Érik Desmazières (born 1948 in Rabat, Morocco) is a French engraver and printmaker.

==Early life and education==

Born in Morocco, he moved to Paris in 1967. He is a graduate of the Institut d'Etudes Politiques de Paris and studied printmaking at the evening classes of the City of Paris.

==Career==
Desmazières received the Grand Prix of the City of Paris for engraving in 1978. He is president of the Société des peintres-graveurs français.

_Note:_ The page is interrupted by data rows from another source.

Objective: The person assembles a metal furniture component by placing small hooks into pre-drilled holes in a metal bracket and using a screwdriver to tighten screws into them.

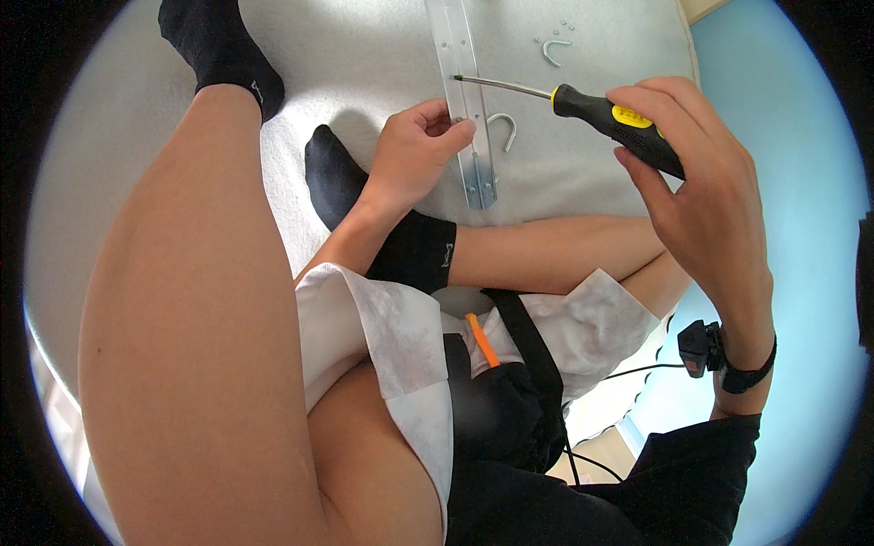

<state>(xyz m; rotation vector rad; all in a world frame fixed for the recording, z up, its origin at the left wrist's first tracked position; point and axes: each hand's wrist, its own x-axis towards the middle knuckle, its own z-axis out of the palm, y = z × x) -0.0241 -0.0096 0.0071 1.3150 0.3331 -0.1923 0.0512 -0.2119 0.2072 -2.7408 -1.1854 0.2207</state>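
Observation:
My right hand (706, 168) grips a screwdriver (605, 114) by its black and yellow handle. The slim shaft points left, its dark tip at the face of a long metal rail (455, 55). Pinched between the thumb and fingers of my left hand (419, 150) is the rail's edge, below the tip. Small holes or screw heads dot the rail, with a few at its near end. A curved metal hook (508, 132) lies against or beside its right edge; whether it is fastened there I cannot tell. The rail's far end runs out of view.
Farther off, a second metal hook (552, 53) lies on the pale fabric surface (601, 55), with several tiny screws or similar bits (564, 29) around it. My bent legs and black socks (341, 177) frame the work. A light blue wall (801, 227) rises on the right.

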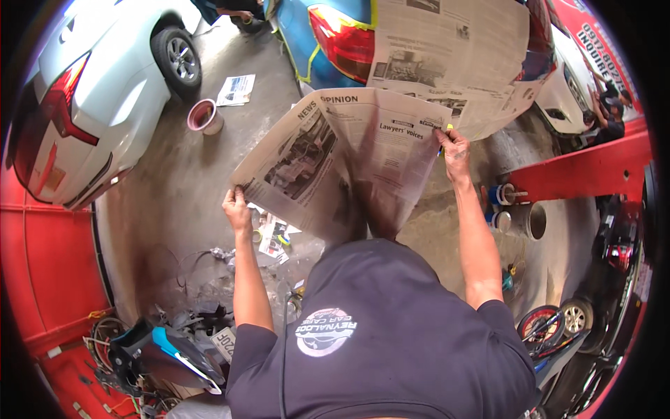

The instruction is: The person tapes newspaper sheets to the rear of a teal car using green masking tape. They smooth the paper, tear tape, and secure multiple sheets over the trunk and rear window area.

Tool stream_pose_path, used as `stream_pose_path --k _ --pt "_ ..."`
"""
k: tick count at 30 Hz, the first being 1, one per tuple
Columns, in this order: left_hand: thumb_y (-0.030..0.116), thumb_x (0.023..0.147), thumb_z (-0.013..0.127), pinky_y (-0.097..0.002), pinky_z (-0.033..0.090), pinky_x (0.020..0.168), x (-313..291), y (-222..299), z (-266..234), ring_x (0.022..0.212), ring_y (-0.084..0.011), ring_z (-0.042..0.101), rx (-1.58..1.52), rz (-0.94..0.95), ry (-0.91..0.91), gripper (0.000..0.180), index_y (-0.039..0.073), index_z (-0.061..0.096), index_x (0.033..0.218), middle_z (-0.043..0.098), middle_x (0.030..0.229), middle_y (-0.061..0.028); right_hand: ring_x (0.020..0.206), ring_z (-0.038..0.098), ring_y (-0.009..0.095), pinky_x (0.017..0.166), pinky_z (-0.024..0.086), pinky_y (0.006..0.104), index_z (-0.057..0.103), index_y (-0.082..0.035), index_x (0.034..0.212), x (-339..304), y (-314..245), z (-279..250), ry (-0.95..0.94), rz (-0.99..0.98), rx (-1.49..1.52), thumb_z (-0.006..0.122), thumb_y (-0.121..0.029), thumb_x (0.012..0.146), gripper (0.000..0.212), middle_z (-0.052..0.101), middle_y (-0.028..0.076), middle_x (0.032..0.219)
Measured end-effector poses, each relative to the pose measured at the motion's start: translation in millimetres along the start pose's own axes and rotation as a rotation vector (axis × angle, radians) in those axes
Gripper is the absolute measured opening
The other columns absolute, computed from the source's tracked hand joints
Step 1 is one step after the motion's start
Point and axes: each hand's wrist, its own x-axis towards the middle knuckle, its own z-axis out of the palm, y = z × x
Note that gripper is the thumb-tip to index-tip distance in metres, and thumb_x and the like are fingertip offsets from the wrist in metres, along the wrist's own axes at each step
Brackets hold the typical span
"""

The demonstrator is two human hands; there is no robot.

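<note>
An unfolded newspaper (412, 164) is stretched between my two hands, creased down its middle. My left hand (237, 211) pinches its left edge, thumb on the page. At the upper right corner my right hand (455, 157) grips the paper, with a small yellow-green thing (449, 130) at its fingertips that I cannot make out. Just beyond the paper is the rear of a blue car (294, 31). Yellow-green masking tape (308, 68) runs around its red tail light (345, 45), and newspaper sheets (481, 49) cover much of the car's rear.
A white car (115, 77) stands at the left. Near it are a pinkish bucket (205, 117) and a folded newspaper (236, 90) on the floor. Cans (501, 195) and a grey bucket (534, 221) sit by a red beam (579, 162). A motorcycle (167, 353) is at lower left; people work farther off.
</note>
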Motion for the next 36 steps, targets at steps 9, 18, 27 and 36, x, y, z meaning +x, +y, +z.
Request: stream_pose_path --k 9,18,27,36 --pt "0.02 0.101 0.066 -0.0323 0.043 0.046 31 -111 -53 0.055 -0.0108 0.048 0.028 -0.215 0.333 0.028 -0.002 0.066 0.083 0.056 0.066 0.0005 0.075 0.056 0.005 0.068 0.048 0.0263 0.075 0.003 0.107 -55 -86 106 -0.427 -0.052 -0.039 0.07 -0.018 0.099 0.023 0.069 -0.002 0.083" --pt "0.025 0.096 0.071 -0.0475 0.047 0.095 11 -145 -79 0.102 -0.029 0.061 0.702 -0.035 0.512 0.043 -0.002 0.06 0.128 0.067 0.108 -0.0228 0.072 0.055 0.005 0.064 0.046 0.0257 0.077 0.003 0.109 -57 -118 106 -0.393 0.057 -0.028 0.071 -0.019 0.097 0.026 0.07 -0.001 0.083" --pt "0.01 0.098 0.072 -0.0319 0.059 0.088 -114 119 124 0.106 -0.018 0.068 -0.341 -0.079 -0.385 0.029 -0.002 0.06 0.122 0.068 0.113 -0.0103 0.075 0.068 0.033 0.068 0.053 0.0397 0.075 -0.002 0.103 -99 -87 173 -0.589 -0.654 -0.46 0.07 -0.014 0.092 0.017 0.07 0.017 0.084" --pt "0.018 0.098 0.074 -0.0327 0.064 0.081 -124 138 129 0.096 -0.0165 0.07 -0.465 -0.255 -0.421 0.035 -0.005 0.062 0.121 0.07 0.111 -0.0124 0.086 0.068 0.034 0.075 0.054 0.0418 0.073 -0.007 0.112 -140 -102 181 -0.597 -0.372 -0.322 0.067 -0.015 0.093 0.022 0.067 0.019 0.095"
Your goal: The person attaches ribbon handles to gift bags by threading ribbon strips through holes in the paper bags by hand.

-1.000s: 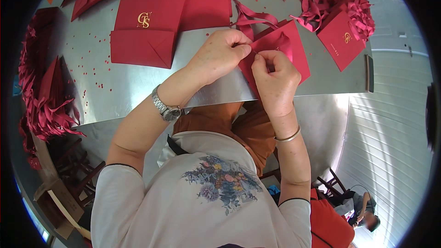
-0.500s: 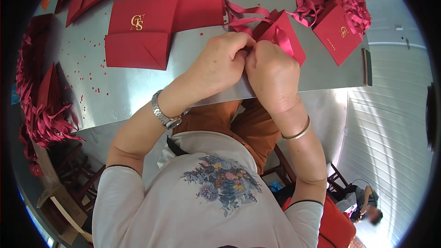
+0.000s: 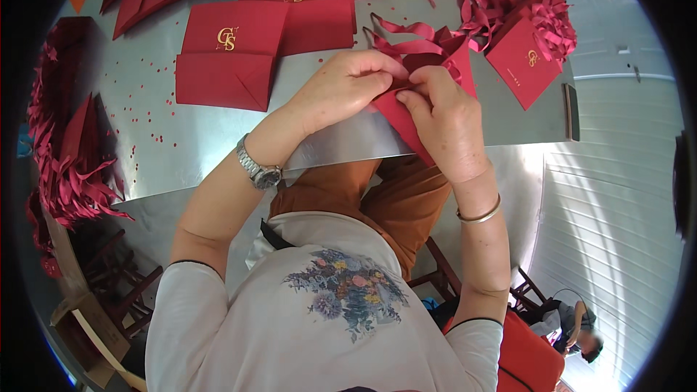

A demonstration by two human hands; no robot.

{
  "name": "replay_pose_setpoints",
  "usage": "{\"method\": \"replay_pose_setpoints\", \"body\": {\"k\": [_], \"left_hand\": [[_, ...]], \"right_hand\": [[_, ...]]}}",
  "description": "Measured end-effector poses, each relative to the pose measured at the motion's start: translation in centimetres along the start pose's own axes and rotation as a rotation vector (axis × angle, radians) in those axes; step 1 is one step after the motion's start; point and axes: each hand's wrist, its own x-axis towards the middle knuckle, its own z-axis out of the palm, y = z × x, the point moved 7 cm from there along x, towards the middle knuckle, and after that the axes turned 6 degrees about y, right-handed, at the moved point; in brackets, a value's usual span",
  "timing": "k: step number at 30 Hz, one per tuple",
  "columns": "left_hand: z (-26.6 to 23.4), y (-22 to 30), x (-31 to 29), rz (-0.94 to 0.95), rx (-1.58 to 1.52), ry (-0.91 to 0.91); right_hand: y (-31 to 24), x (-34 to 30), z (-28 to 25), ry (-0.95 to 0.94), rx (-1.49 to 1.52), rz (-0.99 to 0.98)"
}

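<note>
A red paper gift bag (image 3: 408, 125) is tilted at the table's front edge, between my two hands. My left hand (image 3: 347, 88) comes in from the left with thumb and forefinger pinched at the bag's upper rim; what lies between the fingertips is hidden. Closed on the same rim from the right is my right hand (image 3: 451, 122), its thumb and bent fingers gripping the paper. A shiny red ribbon (image 3: 415, 48) trails behind the fingertips across the bag's opening.
Folded red bags (image 3: 223, 78) lie left of my hands, with more piled behind. A red bag (image 3: 524, 58) and heaped ribbons (image 3: 485, 0) are at the right. Ribboned bags (image 3: 72, 167) line the table's left end. Red paper dots dot the metal table (image 3: 210, 145). A person (image 3: 577, 330) sits at lower right.
My hands, pressed together before, have come slightly apart. The bag has tipped, and its red side panel now shows below my fingers. My right hand has turned and moved a little right and down.
</note>
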Motion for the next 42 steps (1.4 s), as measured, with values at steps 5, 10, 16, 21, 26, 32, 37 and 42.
{"method": "replay_pose_setpoints", "body": {"k": [5, 10, 16, 21, 26, 32, 37, 42], "left_hand": [[0.3, 1.3, 0.0, 0.176, 0.301, -0.154], [0.8, 2.5, -0.1, 0.390, 0.548, -0.147], [0.5, 2.0, -0.6, 0.492, 0.767, 0.180], [0.3, 1.8, -0.6, 0.420, 0.830, 0.149], [0.2, 1.6, -0.6, 0.435, 0.837, 0.162], [-2.3, 2.2, -0.3, 0.429, 0.955, 0.334], [-5.6, 4.9, -0.9, 0.361, 1.102, 0.560], [-9.2, 6.3, -0.2, 0.293, 1.297, 0.609]], "right_hand": [[-0.5, -0.7, 0.0, -0.002, -0.028, -0.034], [-0.8, -1.4, 0.2, 0.074, -0.092, -0.108], [-3.2, -2.4, 0.0, 0.059, -0.351, -0.231], [-4.5, -4.0, -1.3, 0.106, -0.369, -0.446], [3.3, -7.1, -2.1, 0.294, 0.082, 0.134], [4.9, -8.0, 0.8, 0.058, -0.094, 0.137], [4.5, -8.0, 1.2, -0.015, -0.293, 0.058], [4.2, -7.9, 1.2, -0.008, -0.307, 0.056]]}}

In 2008 he was elected to the Académie des Beaux-Arts, where he was received in 2009 and which he presided in 2016. In 2020 he was appointed director of Musée Marmottan Monet in Paris.

Desmazières provided etched illustrations for The Library of Babel by Jorge Luis Borges.

==Exhibitions==

Desmazières' work was exhibited at the Rembrandt House Museum in Amsterdam in 2004, at the Musée Carnavalet in Paris in 2006, at the Musée Jenisch in 2007, at the Montreal Museum of Fine Arts in 2009–2010, at the Bibliothèque nationale de France in 2012, at the Museum of Fine Arts of Nancy in 2014.

==Collections==

Desmazières' work is included in major museums (Rijksmuseum, Metropolitan Museum of Art, MFA Boston) and private collections around the world.

==Recognition==

Desmazières is a knight of the Legion of Honour (2016), an officer of the national order of Merit, a knight of the Ordre des Palmes académiques, and an officer of the Ordre des Arts et des Lettres.

==Books==
===By Desmazières===
- Desmazières, Érik (2006). "Paris à grands traits: Eaux-fortes et dessins"
- Desmazières, Érik (2007). "Les lieux imaginaires"
- Desmazières, Érik (2012). "Voyage au centre de la bibliothèque"
- Desmazières, Érik (2019). "Dans l'atelier"

===Contributions by Desmazières===
- Rolin, Olivier (2006). "Une invitation au voyage"
- Mauriès, Patrick (2012). "Le Miroir des vanités"
- Rolin, Olivier (2015). "À y regarder de près"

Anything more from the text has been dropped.